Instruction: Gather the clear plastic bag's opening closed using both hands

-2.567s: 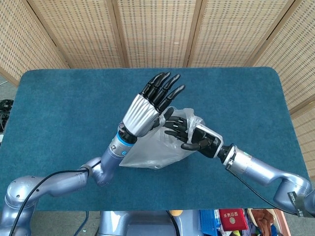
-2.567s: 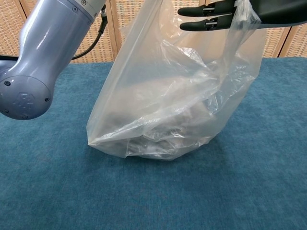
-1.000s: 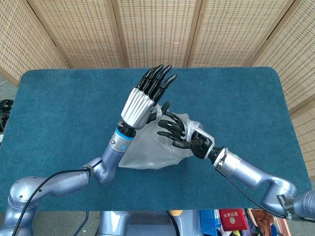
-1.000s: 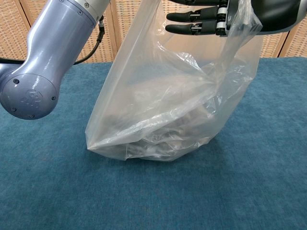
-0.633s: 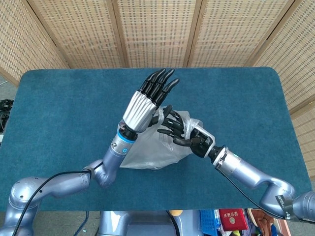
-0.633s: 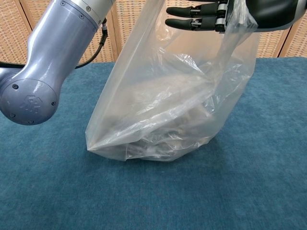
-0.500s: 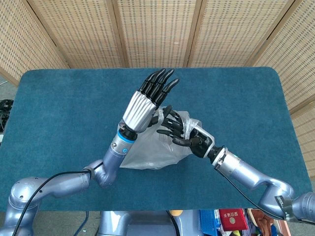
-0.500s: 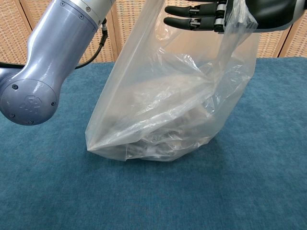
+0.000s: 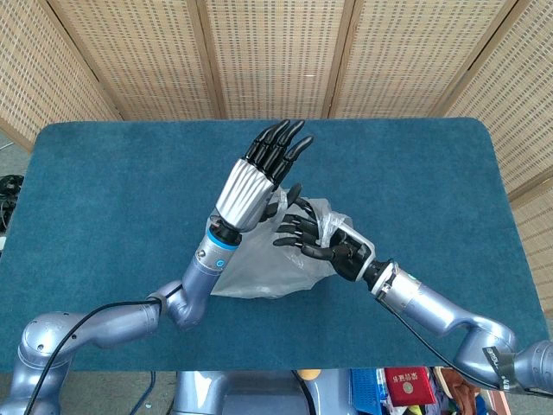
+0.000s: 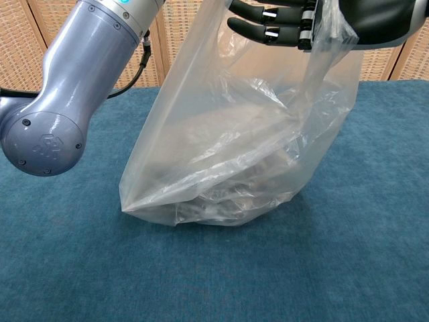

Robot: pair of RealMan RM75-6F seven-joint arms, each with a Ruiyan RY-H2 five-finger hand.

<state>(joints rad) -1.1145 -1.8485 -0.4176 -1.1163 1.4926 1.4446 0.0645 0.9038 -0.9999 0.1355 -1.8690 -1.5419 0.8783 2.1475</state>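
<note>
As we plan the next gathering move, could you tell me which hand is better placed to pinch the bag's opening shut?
The right hand, probably: plastic drapes over it at the bag's top. The left hand's fingers point straight up, above the rim.

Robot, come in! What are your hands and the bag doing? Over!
Left hand raised flat at the bag's top, fingers straight. Right hand spread, bag's rim draped over it. Opening not gathered. Nothing in the way.

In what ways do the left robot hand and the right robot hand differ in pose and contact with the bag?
The left robot hand points up, fingers straight; the right robot hand reaches sideways, fingers spread. The clear plastic bag drapes over the right one; the left one's grip is unclear. Both meet at the opening.
</note>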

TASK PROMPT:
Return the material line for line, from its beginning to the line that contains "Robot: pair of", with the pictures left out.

THE ANSWER:
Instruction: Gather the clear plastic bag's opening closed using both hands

-2.567s: 
-2.567s: 
-1.000s: 
-1.000s: 
-0.633s: 
-0.633s: 
-0.500s: 
-0.500s: 
+0.000s: 
+0.000s: 

Robot: pair of RealMan RM75-6F seven-joint arms, each with a Ruiyan RY-H2 five-finger hand.

No more work remains on this exercise.